Reproduce all of the data exactly as written.
──────── The data ────────
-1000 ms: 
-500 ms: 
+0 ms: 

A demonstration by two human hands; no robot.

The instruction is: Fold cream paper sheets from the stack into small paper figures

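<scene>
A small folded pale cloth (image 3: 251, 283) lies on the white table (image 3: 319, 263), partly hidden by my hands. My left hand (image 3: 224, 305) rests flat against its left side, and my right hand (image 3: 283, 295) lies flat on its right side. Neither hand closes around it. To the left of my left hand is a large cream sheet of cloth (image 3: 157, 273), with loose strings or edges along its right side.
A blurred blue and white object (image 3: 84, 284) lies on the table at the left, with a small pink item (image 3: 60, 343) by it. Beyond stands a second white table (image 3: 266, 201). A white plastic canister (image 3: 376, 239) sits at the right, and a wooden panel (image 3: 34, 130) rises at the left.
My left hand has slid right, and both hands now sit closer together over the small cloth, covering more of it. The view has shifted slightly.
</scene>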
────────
Worked solution -
-1000 ms: 
-500 ms: 
+0 ms: 

A demonstration by two human hands; no robot.

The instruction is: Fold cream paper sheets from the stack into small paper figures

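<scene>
A small folded pale cloth (image 3: 251, 283) lies on the white table (image 3: 319, 263), partly hidden by my hands. My left hand (image 3: 224, 305) rests flat against its left side, and my right hand (image 3: 283, 295) lies flat on its right side. Neither hand closes around it. To the left of my left hand is a large cream sheet of cloth (image 3: 157, 273), with loose strings or edges along its right side.
A blurred blue and white object (image 3: 84, 284) lies on the table at the left, with a small pink item (image 3: 60, 343) by it. Beyond stands a second white table (image 3: 266, 201). A white plastic canister (image 3: 376, 239) sits at the right, and a wooden panel (image 3: 34, 130) rises at the left.
My left hand has slid right, and both hands now sit closer together over the small cloth, covering more of it. The view has shifted slightly.
</scene>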

No additional lines are needed for this answer.